Saturday, June 25, 2011

2011 NHL Draft: Brent Burns Trade Signals Real Change for Wild

In his blogging and an online chat prior to the NHL Entry Draft, Minneapolis Star Tribune ace Michael Russo made it clear. The Wild would look to trade defenseman Brent Burns, but it had to be a good deal, or they wouldn't take it.

This was especially true with the draft taking place in front of the home fans in St. Paul. General manager Chuck Fletcher isn't an idiot, and he didn't want to tick the home fans off. The previous season had already done plenty of that, after all.
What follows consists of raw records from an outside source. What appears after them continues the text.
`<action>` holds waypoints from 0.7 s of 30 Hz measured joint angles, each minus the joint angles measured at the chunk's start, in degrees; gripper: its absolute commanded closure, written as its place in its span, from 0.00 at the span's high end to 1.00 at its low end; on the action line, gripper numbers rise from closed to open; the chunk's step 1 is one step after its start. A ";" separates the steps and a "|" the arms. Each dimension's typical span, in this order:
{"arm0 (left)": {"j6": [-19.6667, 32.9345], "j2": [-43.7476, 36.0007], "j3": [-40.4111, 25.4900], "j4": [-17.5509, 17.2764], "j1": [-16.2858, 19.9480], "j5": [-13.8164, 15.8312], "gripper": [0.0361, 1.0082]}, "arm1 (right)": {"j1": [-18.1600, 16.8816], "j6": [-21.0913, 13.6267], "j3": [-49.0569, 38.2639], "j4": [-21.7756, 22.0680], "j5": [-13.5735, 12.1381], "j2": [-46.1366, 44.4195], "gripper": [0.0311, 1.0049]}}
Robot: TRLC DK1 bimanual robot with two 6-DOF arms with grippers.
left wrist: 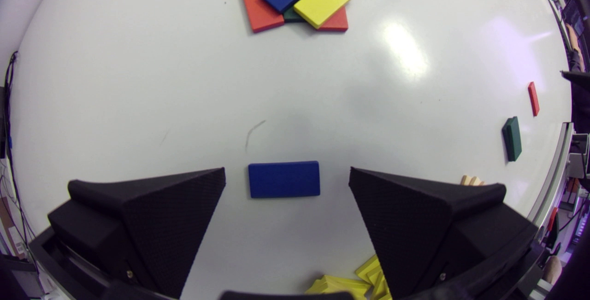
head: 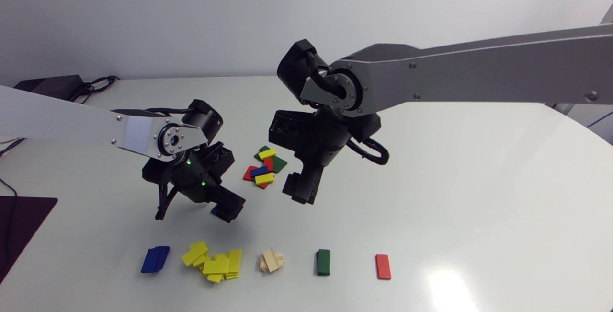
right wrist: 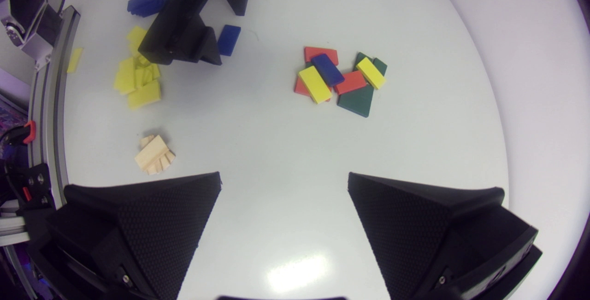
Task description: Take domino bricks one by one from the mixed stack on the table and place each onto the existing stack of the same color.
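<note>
Head: our left gripper (head: 226, 208) hangs over a lone blue brick (head: 215, 210), short of the blue stack (head: 155, 259).
Left wrist: left gripper spread wide, blue brick flat on the bench (left wrist: 138, 83), untouched; we judge lowering, then closing, comes next.
Right wrist: our right gripper (right wrist: 284, 178) spread, empty.

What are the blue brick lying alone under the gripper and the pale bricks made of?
The blue brick looks like painted wood or plastic: matte, even colour, crisp edges. I can't tell which. The pale bricks look like bare wood: light tan, dull, unpainted.
</note>
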 measured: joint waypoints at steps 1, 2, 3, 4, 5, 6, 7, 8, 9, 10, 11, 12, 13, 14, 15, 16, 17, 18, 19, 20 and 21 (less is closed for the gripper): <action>-0.31 0.00 0.00 -0.07 0.00 0.00 0.93 | 0.00 0.00 0.00 0.00 0.00 0.00 0.96; -0.42 0.00 0.00 -0.09 0.00 0.00 0.93 | 0.00 0.00 0.00 0.00 0.00 0.00 0.96; -0.42 0.00 0.00 -0.07 0.02 0.00 0.93 | 0.00 0.00 0.00 0.02 0.00 -0.07 0.96; -0.42 0.00 0.00 -0.07 0.02 0.00 0.93 | 0.00 0.07 0.00 0.02 0.00 -0.11 0.96; -0.44 0.02 0.00 -0.09 0.02 0.00 0.93 | 0.00 0.17 0.00 0.02 0.00 -0.22 0.96; -0.57 0.09 0.00 -0.09 0.02 0.00 0.92 | 0.00 0.17 -0.07 0.09 0.02 -0.33 0.96; -0.61 0.11 0.00 -0.09 0.04 0.00 0.90 | 0.00 0.20 -0.31 0.26 0.00 -0.63 0.96; -0.61 0.26 0.00 -0.11 0.13 0.00 0.90 | 0.00 0.20 -0.66 0.35 0.00 -0.92 0.96; -0.61 0.42 0.00 -0.11 0.20 0.00 0.90 | 0.00 0.20 -0.92 0.37 0.00 -1.14 0.96; -0.61 0.66 0.00 -0.13 0.31 0.00 0.90 | 0.00 0.20 -1.25 0.61 0.00 -1.36 0.96; -0.61 0.96 0.00 -0.09 0.42 0.00 0.90 | 0.00 0.20 -1.62 0.83 0.00 -1.57 0.96; -0.61 1.31 0.00 -0.04 0.63 0.00 0.90 | 0.00 0.20 -1.90 0.92 0.00 -1.73 0.96; -0.61 1.64 0.00 -0.02 0.81 0.00 0.90 | 0.00 0.20 -2.25 1.14 0.00 -1.88 0.96; -0.63 1.90 0.00 0.00 1.07 0.04 0.90 | 0.00 0.20 -2.58 1.27 0.00 -1.99 0.96; -0.61 1.97 0.09 0.04 1.36 -0.04 0.90 | 0.00 0.22 -2.80 1.27 0.00 -2.05 0.96; -0.61 2.01 0.20 0.04 1.49 0.00 0.90 | 0.00 0.22 -3.04 1.38 0.00 -2.12 0.96; -0.61 2.12 0.28 0.04 1.70 -0.13 0.90 | 0.00 0.22 -3.37 1.44 0.00 -2.21 0.96; -0.61 2.19 0.33 0.04 1.77 -0.11 0.90 | 0.00 0.22 -3.52 1.42 0.00 -2.23 0.96; -0.61 2.23 0.39 0.04 1.81 -0.15 0.89 | 0.00 0.22 -3.61 1.44 0.00 -2.23 0.96; -0.61 2.23 0.48 0.04 1.81 -0.15 0.84 | 0.00 0.24 -3.65 1.44 0.00 -2.23 0.96; -0.61 2.25 0.50 0.04 1.81 -0.15 0.82 | 0.00 0.39 -3.65 1.44 0.00 -2.23 0.96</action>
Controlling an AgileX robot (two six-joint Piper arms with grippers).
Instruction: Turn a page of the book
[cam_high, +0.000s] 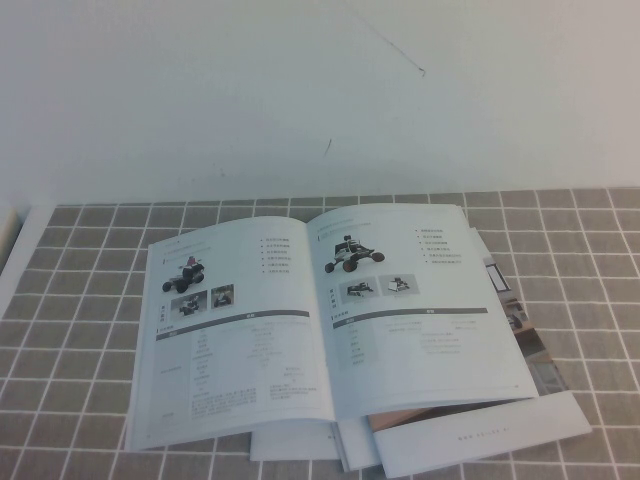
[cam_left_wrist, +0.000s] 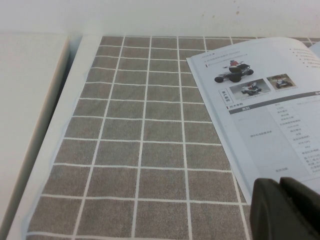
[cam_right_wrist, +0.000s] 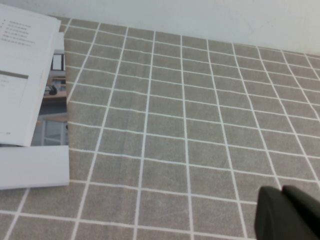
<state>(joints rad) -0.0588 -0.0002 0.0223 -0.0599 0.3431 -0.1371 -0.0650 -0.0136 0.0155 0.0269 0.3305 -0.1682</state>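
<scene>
The book (cam_high: 320, 320) lies open and flat on the grey checked cloth, mid-table in the high view. Its right page (cam_high: 410, 310) and left page (cam_high: 235, 330) each show a black wheeled vehicle, small photos, a grey bar and fine text. Neither gripper shows in the high view. My left gripper (cam_left_wrist: 280, 184) is shut and empty, low over the near corner of the book's left page (cam_left_wrist: 265, 115). My right gripper (cam_right_wrist: 281, 192) is shut and empty over bare cloth, well to the right of the book's right page (cam_right_wrist: 20, 75).
Brochures with colour photos (cam_high: 530, 340) and a white cover (cam_high: 480, 435) lie under the book, sticking out at its right and front; they also show in the right wrist view (cam_right_wrist: 52, 95). The cloth ends at a white table edge (cam_left_wrist: 35, 100) on the left. A white wall stands behind.
</scene>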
As it turned out, Fletcher found a way to hit a home run, impressive considering that he was trading a player with one year left before he can walk, and he was not dealing from a position of strength. As Russo noted Friday night, Burns was the team's only tradeable asset, and Fletcher flipped him Friday for more than anyone could have expected.

The Wild traded Burns to San Jose -- along with a second-round pick in 2012 -- for forward Devin Setoguchi, college forward Charlie Coyle (the Sharks' first-round pick in 2010), and a first-round pick in 2011 (No. 28 overall, used on Saint John center Zack Phillips).

In essence, Fletcher moved a player he virtually had to trade (assuming he wasn't going to pay Burns around $5 million a season on a long-term deal), and he still was able to net a goal-scoring forward to put on his team full of pass-first players, along with two first-round picks (granted, one was a first-rounder last year, but it's not like Coyle isn't an important piece).

Setoguchi has proven he can score. He had 22 last season, and added seven more in 18 playoff games. On the Wild, he has the chance to become a star, because he immediately becomes the team's most dangerous scorer. No more second fiddle to guys like Heatley or Marleau (or up-and-coming Couture). He's the guy. And he's signed for three more years.

Coyle had a good season for Boston University, and you can expect him to play one more season there (this isn't a totally safe bet, because I heard from a few people last winter that felt he was ready to turn pro). He had 26 points in 37 games, not bad for a freshman. He also played very well for Team USA in the World Junior Championships. He'll use another year to add to his production while also adding to his bulk, making his body more NHL-ready.

Phillips was one of the better players left on the board when the Wild picked at No. 28. He was highly productive at Saint John, as the Sea Dogs won the Memorial Cup. He has to work on his skating a little bit more, but there's no reason to think he won't be a candidate for the Wild roster in 2012 or 2013. I'd expect him to play in Saint John again this winter, before taking a shot at the Wild roster. If all else fails, he'll head to Houston, and that's hardly a bad place to go.

In the end, this is probably a frustrating day for a lot of Wild fans. I hate to continue invoking the name of Doug Risebrough, but let's face it. He didn't leave Fletcher much to work with. And look at what Fletcher has done in just two years. He's infused this organization with the young talent it so desperately lacked for so long. He's found a way to make the team younger, and the farm system younger, without having the kinds of seasons Edmonton just endured.

Now, after years of spinning its wheels, the Wild finally has a clear and obvious path. There is a plan in place, as opposed to random moves, bad contracts, and a franchise too willing to let players walk in free agency with no compensation.

It might not be exciting to think about another bottom ten finish in the final standings, but there's no way of saying this Wild team will be locked into that fate. Fletcher has just added a major piece that can help the franchise compete now. With no expensive moves expected in free agency, the Wild could simply add some role players and maybe more veteran presence to their NHL roster.

Don't make any mistake. Fletcher might have lost a good player, but he won this trade. And hopefully, he won over some fans as a result of making it.